How health systems can solve the cybersecurity labor shortage

The healthcare industry is suffering from a cybersecurity workforce shortage as it has been harder for organizations to recruit, train and retain skilled cybersecurity employees, but hospital and health system chief information security officers told Becker's that this can be alleviated if organizations start to look outside the box for talent and provide greater incentives for cybersecurity training. 

The healthcare cybersecurity talent shortage continues to persist while cyberattacks on hospitals and health systems continue to get more sophisticated and frequent. Politico reported that the number of people caught up in healthcare data breaches this year is already approaching 2022 levels, with healthcare organizations reporting 330 breaches that have affected 41.4 million individuals through July 10. 

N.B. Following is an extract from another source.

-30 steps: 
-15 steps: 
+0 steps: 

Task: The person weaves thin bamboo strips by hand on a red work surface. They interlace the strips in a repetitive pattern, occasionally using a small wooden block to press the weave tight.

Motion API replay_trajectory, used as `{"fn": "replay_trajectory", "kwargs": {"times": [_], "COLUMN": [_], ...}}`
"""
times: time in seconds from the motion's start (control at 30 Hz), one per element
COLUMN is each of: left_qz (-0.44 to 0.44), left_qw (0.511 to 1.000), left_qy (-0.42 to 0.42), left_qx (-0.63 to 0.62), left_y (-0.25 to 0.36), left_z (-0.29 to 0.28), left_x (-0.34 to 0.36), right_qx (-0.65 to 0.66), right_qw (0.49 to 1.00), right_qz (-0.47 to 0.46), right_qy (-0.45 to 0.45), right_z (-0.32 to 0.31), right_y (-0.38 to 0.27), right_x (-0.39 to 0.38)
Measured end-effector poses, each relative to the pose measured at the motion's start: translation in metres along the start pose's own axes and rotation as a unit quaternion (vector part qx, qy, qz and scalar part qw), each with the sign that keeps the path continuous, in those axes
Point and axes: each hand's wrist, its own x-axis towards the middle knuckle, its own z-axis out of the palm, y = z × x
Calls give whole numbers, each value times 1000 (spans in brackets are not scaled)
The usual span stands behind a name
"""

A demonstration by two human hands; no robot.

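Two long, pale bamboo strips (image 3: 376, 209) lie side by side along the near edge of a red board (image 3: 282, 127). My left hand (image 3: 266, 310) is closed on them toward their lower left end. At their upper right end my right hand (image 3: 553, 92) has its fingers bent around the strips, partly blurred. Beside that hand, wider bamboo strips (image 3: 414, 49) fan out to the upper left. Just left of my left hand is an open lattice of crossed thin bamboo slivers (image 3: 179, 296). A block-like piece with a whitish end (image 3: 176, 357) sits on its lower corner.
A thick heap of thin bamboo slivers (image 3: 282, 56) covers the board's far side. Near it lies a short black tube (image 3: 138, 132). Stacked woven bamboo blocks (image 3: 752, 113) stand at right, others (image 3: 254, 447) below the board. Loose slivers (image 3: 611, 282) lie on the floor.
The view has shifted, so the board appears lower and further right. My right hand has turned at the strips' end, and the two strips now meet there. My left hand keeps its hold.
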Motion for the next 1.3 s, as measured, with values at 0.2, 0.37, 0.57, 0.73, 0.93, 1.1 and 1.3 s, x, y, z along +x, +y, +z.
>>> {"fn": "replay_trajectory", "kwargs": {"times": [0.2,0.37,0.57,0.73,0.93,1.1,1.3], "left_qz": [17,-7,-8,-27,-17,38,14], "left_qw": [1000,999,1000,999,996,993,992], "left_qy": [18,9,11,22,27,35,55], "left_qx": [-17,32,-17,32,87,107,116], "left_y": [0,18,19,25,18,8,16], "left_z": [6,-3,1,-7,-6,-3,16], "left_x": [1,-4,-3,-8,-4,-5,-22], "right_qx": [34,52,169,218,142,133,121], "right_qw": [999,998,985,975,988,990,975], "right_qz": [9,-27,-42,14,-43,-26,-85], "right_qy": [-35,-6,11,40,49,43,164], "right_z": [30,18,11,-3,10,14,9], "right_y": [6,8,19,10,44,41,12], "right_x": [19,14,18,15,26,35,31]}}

The entire year of 2022 had 52 million individuals affected by healthcare breaches, showing that this year could quickly outpace last year, meaning hospitals and health systems must find ways to fill open roles on their cybersecurity team to ensure their critical infrastructures are protected. 

Becker's asked three chief information security officers how healthcare can work to fill these roles:

Brandon Nolan. CISO of Hoag (Newport Beach, Calif.): We have to take care of our people better, as finding and keeping talent is incredibly challenging. 

Our people need reasons to stay more than just a salary and benefits. They need to know that the organization cares about their well-being and is supporting their ability to have a great balance between work, life and continuing education.

We need to provide training incentives to stay abreast of new challenges we are facing and be exposed to the latest thinking and intelligence to keep our people happy.

We have to make sure we have the right partners in place so our people aren't sleeping with their phones on their pillow at night or constantly on call when they are on PTO. 

We also need to have the right training budget set aside for continuous education to keep patient data and critical life support systems safe from threat actors and criminals. Our people are investing their own time and effort after hours, sacrificing their time with family and friends to keep us safe. We must support them and give them the resources they need to be successful in their career.

We need to open up intern opportunities and look to raise awareness and partner with local colleges to bring in more diverse talent and provide unique opportunities for them to be curious and investigate if healthcare security is right for them.

Glynn Stanton. CISO of Yale New Haven (Conn.) Health System: Embrace that a large part of your job as CISO is to be an educator. That's true if you are educating clinical staff on phishing awareness or your technical teams on incident response.

Build relationships with local schools and colleges so you can hire, and then commit to giving them that ongoing education and development.

Acknowledge that new grads may only stay for two years, so having that repeatable onboarding and training plan is key to reduce the time for them to become effective in the role.

Randy Yates. Vice President and CISO of Memorial Hermann Health System (Houston): Outsource the support and maintenance of systems to a third party so team members can perform cybersecurity work and not tech upkeep duties. 

Identify internal resources who have valuable tech skills that can be rewired into a security mindset and transfer into the cybersecurity team. 

Use managed services to deliver services that require special expertise to operate and for which resources are hard to find.